Yup your right, what you have read in the papers definately makes you right to call him a selfish guy who is only out for himself.


----------



## R-Star (Jun 13, 2002)

RoyWilliams said:


> Yup your right, what you have read in the papers definately makes you right to call him a selfish guy who is only out for himself.



Then please, just tell us why we are wrong? All I've heard is, "Those are just stories from the papers. I KNOW Zo, hes a great guy, gives to charity, yadda yadda yadda." 

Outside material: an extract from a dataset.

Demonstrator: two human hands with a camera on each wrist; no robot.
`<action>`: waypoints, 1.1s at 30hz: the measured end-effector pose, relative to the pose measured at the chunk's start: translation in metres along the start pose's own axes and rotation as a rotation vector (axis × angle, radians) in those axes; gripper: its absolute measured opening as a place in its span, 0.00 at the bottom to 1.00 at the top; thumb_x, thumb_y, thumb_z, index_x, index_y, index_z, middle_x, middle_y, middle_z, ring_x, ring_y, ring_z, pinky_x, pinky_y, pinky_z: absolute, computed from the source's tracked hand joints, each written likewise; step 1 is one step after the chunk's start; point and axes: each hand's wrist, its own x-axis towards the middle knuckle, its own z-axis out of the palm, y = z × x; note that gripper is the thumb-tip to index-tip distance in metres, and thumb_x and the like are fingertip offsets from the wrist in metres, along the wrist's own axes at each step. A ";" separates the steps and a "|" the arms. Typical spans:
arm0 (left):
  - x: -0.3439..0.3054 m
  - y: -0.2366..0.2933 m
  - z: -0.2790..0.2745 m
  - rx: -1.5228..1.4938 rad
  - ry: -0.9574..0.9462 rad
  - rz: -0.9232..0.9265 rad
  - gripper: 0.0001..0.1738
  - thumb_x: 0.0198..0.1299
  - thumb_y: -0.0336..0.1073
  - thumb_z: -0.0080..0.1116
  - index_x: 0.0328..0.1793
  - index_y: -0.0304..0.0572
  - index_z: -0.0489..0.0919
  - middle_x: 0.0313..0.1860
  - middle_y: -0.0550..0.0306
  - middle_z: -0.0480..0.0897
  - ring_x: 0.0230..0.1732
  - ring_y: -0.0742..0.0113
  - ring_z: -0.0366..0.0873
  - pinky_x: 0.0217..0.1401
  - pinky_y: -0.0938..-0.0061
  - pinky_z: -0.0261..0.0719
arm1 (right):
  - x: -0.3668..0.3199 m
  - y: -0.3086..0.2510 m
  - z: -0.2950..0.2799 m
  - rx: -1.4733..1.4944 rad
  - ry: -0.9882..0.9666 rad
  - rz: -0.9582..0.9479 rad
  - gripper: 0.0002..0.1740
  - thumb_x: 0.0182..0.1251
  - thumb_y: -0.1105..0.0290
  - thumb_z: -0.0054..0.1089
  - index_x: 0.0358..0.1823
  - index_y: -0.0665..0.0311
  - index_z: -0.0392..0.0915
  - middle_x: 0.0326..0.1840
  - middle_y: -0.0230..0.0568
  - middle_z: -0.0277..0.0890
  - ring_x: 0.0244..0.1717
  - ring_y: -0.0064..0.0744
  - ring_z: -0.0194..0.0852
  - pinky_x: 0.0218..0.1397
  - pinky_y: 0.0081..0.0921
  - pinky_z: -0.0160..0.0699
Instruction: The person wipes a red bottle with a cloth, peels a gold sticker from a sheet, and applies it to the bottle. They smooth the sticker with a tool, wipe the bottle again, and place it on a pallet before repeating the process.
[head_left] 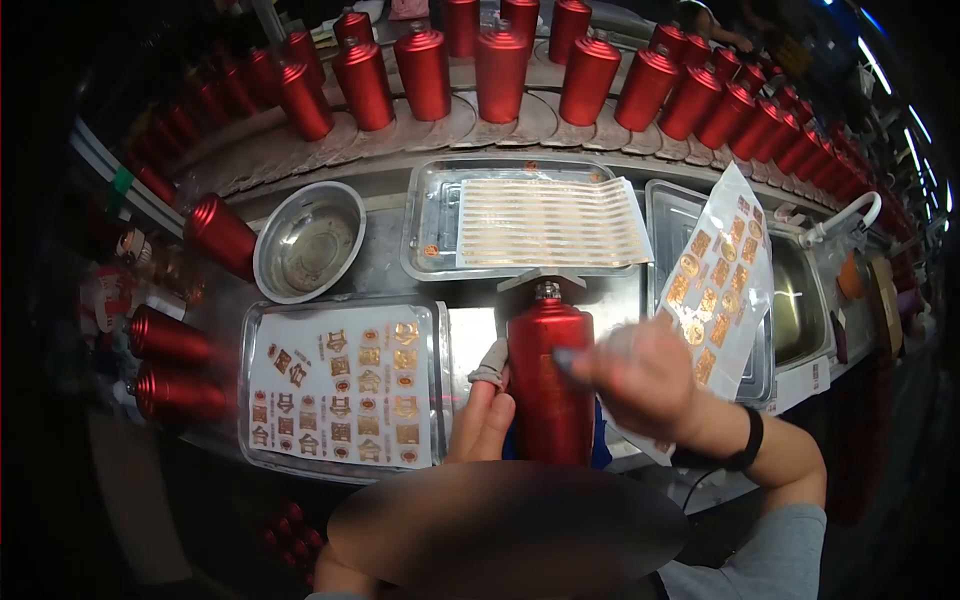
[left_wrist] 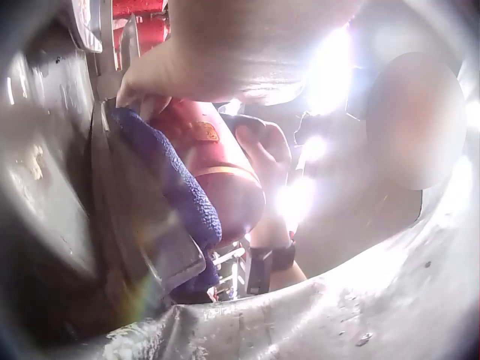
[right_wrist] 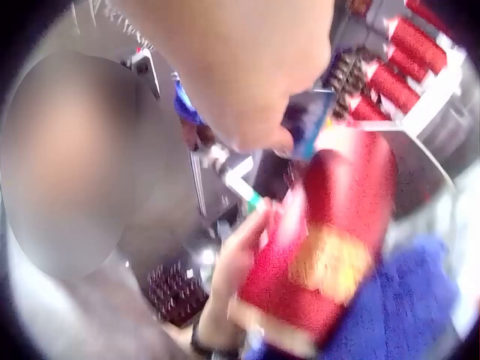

Why not tell us what you think happened in the situation then? Because continualy saying its just the papers making up lies isnt going to sway anyone. You've poster here more than long enough to know that.


----------



## Dumpy (Jan 6, 2005)

Newspapers are on the business of educating and informing, so yeah, I will rely on them. If not from there, where would you get any news or information you trust? After all, we do have freedom of the press here, so that americans can trust the content in newspapers to be fair and accurate. Freedom of the press also means that Mourning or anyone else is free to explain why he thinks he has been unfairly portrayed. He could even file suit if he believes that he has been slandered or defamed. Until he does so, I'll continue to trust that the papers reported this story accurately.


----------



## RoyWilliams (May 25, 2003)

R-Star said:


> Then please, just tell us why we are wrong? All I've heard is, "Those are just stories from the papers. I KNOW Zo, hes a great guy, gives to charity, yadda yadda yadda."
> 
> Why not tell us what you think happened in the situation then? Because continualy saying its just the papers making up lies isnt going to sway anyone. You've poster here more than long enough to know that.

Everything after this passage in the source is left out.